Trump’s unprecedented, outlandish bid for personal compensation, as reported last week by The New York Times, stems in part from special counsel Robert Mueller’s investigation into Russian influence in the 2016 election. It’s a foundational myth of the MAGA movement that the investigation was always baseless and that it fully exonerated Trump. Both claims are false.
In fact, Mueller’s probe, while it found no evidence of personal collusion by Trump, established that Russia interfered in the 2016 election to Trump’s benefit and that Trump’s campaign eagerly welcomed that interference, doing what they could to leverage it. Multiple Trump insiders were criminally charged for lying about their Russian contact.
As for the classified documents case: There’s no question that Trump improperly squirrelled away hundreds of documents to his Mar-a-Lago estate, lied about some of what he had, refused multiple attempts by the government to get them back and shared some of the documents with people who had no clearance to see them. It was only Trump’s election to a second presidential term that ultimately ended the prosecution.
The very notion that Trump is entitled to such massive (or any) compensation because he was subjected to two perfectly justified investigations is galling even before you get to the punchline: The ultimate decision on whether to agree to a settlement with Trump will fall to the obedient lickspittles of Trump’s Justice Department — including the lawyer who represented him in the documents case.
Trump, grievance-driven as always, whined last week that he was “damaged very greatly” by the two investigations. That’s nonsense, but even people who truly have been victimized by weaponized federal prosecution (Trump critics James Comey and John Bolton are two current examples) seldom are able to win compensation.
Trump acknowledges it will probably be easier for him. “You know that decision would have to go across my desk,” he said last week, adding, in a rare moment of apparent self-awareness: “It’s awfully strange to make a decision where I’m paying myself.”
Actually, it’s not strange at all for this particular president. Self-dealing is nothing new for Trump, who has been blatantly violating the constitutional prohibition on presidential profiteering since practically the first day of his first term.
Whether it’s steering foreign dignitaries to his hotels, hawking cryptocurrency from the Oval Office, cutting real estate deals with countries seeking to influence U.S. policy, or getting similarly motivated top American CEOs to chip in for his vulgar new White House ballroom, Trump always plays all the angles to his own benefit — Emoluments Clauses be damned.

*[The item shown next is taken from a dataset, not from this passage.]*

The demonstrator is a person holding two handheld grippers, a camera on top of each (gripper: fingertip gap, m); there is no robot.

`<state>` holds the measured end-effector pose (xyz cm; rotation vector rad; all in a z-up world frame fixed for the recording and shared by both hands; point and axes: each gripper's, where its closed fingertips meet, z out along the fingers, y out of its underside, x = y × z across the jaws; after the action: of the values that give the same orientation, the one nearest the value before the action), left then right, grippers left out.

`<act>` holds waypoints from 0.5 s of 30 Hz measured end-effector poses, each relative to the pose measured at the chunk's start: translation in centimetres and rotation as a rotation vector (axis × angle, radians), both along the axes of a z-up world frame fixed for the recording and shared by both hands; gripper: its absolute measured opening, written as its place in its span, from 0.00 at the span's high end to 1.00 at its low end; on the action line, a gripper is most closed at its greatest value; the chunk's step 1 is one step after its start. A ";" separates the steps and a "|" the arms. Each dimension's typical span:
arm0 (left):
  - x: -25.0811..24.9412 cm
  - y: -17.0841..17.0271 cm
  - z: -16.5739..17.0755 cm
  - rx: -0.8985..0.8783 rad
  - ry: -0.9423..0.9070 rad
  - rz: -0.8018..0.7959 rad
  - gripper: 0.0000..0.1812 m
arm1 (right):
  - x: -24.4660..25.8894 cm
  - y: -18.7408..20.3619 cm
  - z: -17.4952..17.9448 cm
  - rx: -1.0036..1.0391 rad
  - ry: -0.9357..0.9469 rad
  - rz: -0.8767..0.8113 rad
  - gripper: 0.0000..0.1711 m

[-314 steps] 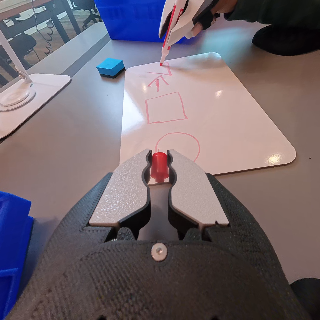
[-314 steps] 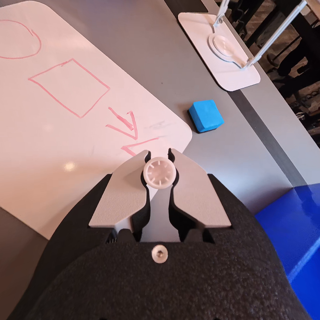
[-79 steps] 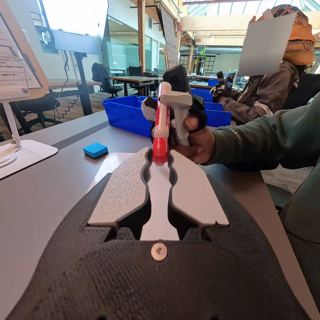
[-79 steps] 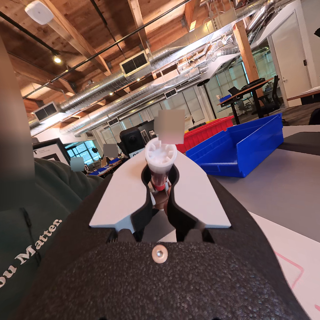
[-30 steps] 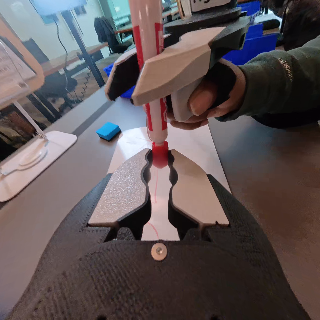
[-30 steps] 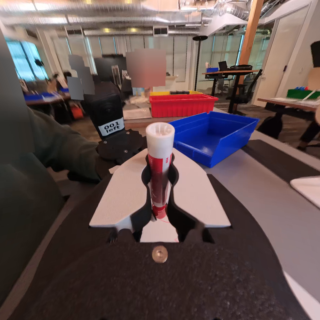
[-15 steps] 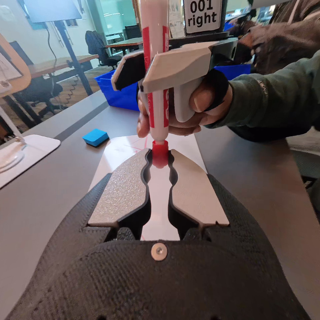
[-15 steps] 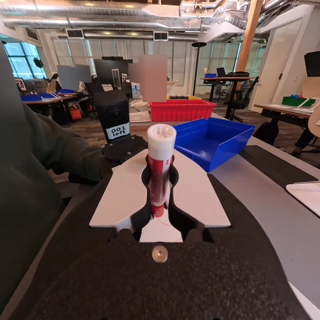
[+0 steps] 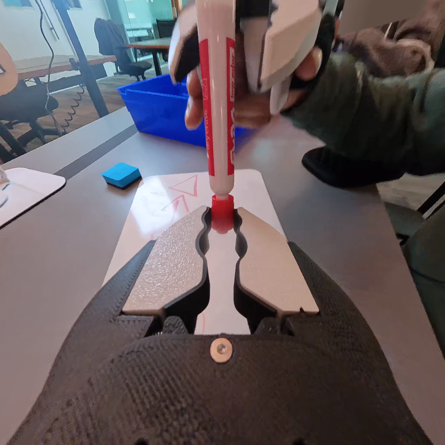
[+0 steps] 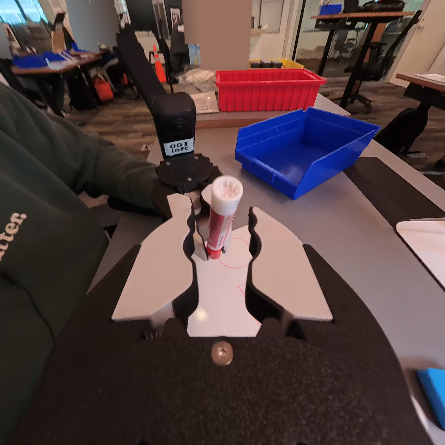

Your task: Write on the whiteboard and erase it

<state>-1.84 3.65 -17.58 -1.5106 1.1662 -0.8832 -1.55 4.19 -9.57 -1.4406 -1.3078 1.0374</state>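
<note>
The white-barrelled, red-banded dry-erase marker [image 9: 220, 101] now stands nib-down in its red plastic cap [image 9: 222, 213], which the left claw [image 9: 222, 218] pinches at its fingertips above the white rounded-corner whiteboard [image 9: 250, 190]. Half a second ago the right claw [image 10: 220, 231] was clamped on the barrel; now, in its own view, its jaws stand wide with the barrel loose between them (the left view is motion-blurred there, so whether a finger touches the barrel I cannot tell). I judge the capping done and the writing finished, with erasing next.

Counting: one marker, one cap, one whiteboard lying flat on the grey worktop [image 9: 60, 240]. It carries red drawings: a triangle [image 9: 186, 186] and an arrow [image 9: 175, 203] in the left view, a circle [image 10: 234, 252] in the right. One blue block eraser [image 9: 121, 173] sits just off the board's far left corner, untouched. Two blue plastic bins show, one per view [image 9: 156, 110] [image 10: 303, 149], and one red bin [image 10: 267, 89] behind.
</note>
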 end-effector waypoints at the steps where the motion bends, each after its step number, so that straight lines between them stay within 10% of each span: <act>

Trump says he will donate any settlement money he gets to charity. How big of him, considering that money will be coming from some of the same taxpayers who are suffering financially under Trump’s policies.
Trump’s spastic and unnecessary tariff wars are driving up American consumer prices. His announced $40 billion bailout for Argentina’s oppressive right-wing government is hurting the same American farmers and ranchers who make up much of his political base. Poor families all over the nation are suffering from cuts to food programs and health care as Trump and his GOP cohorts prioritize welfare for the wealthy.
North St. Louis alone recently lost a $200 million federal grant for a job-creating battery plant for no reason but Trump’s retrograde hostility toward clean energy.
Missouri Gov. Mike Kehoe — fresh from carrying Trump’s water with his congressional district re-gerrymandering scheme — says he will lobby Trump to restore the grant. Good luck with that. As so many who have prostrated themselves for Trump have learned, loyalty is a one-way street with him.
Perhaps Kehoe can gently suggest that Trump’s potential Justice Department settlement alone could more than fund the battery plant to create those St. Louis jobs. Either way, it would be taxpayers footing the bill.